Private forecaster Australian Wheat Forecasters Pty Ltd (AWF) is forecasting a big increase in Australia's summer sorghum crop in 2004 after the near completion of bumper winter wheat and barley harvests.
The sorghum forecast finalises the outlook for a major rebound by Australian grains from crop devastation in 2002/03 caused by Australia's worst drought in a century.
AWF said on Tuesday it expected the 2004 calendar year sorghum crop to rebound to 2.2 million tonnes from 1.5 million tonnes in 2003.
This follows a doubling in Australian wheat production in the April/March 2003/04 year, with the grain now in the bin from a completed harvest.

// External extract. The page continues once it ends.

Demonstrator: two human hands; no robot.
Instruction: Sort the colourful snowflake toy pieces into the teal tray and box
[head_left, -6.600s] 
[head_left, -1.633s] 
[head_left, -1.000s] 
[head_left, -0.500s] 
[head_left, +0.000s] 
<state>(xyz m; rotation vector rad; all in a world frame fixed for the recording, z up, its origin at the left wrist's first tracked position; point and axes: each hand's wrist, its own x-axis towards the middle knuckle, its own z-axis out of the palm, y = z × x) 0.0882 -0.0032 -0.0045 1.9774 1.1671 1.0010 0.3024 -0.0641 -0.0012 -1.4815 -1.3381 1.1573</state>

AWF's final estimates of Australia's wheat crop is just a shade under 24 million tonnes at 23.9 million tonnes, up from just 10.0 million tonnes the year before.
This would make it Australia's third largest wheat crop after a record 24.8 million tonne in 1999/00 and 24.3 million tonnes in 2001/02.
"Quality has been excellent and the crop will be readily saleable through 2004," AWF said in its final forecast.
Australia's wheat harvest is now virtually complete apart from in scattered areas such as western Victoria, AWF's managing director Brian Bailey said on Tuesday.
AWF's final estimate for Australia's barley harvest, also effectively complete, is for 7.27 million tonnes for the April/March year, double the 3.18 million tonnes of the previous year. Wheat and barley are Australia's premier winter grains, with the 2003/04 crops worth an estimated A$3.3 billion and A$900 million respectively on export markets.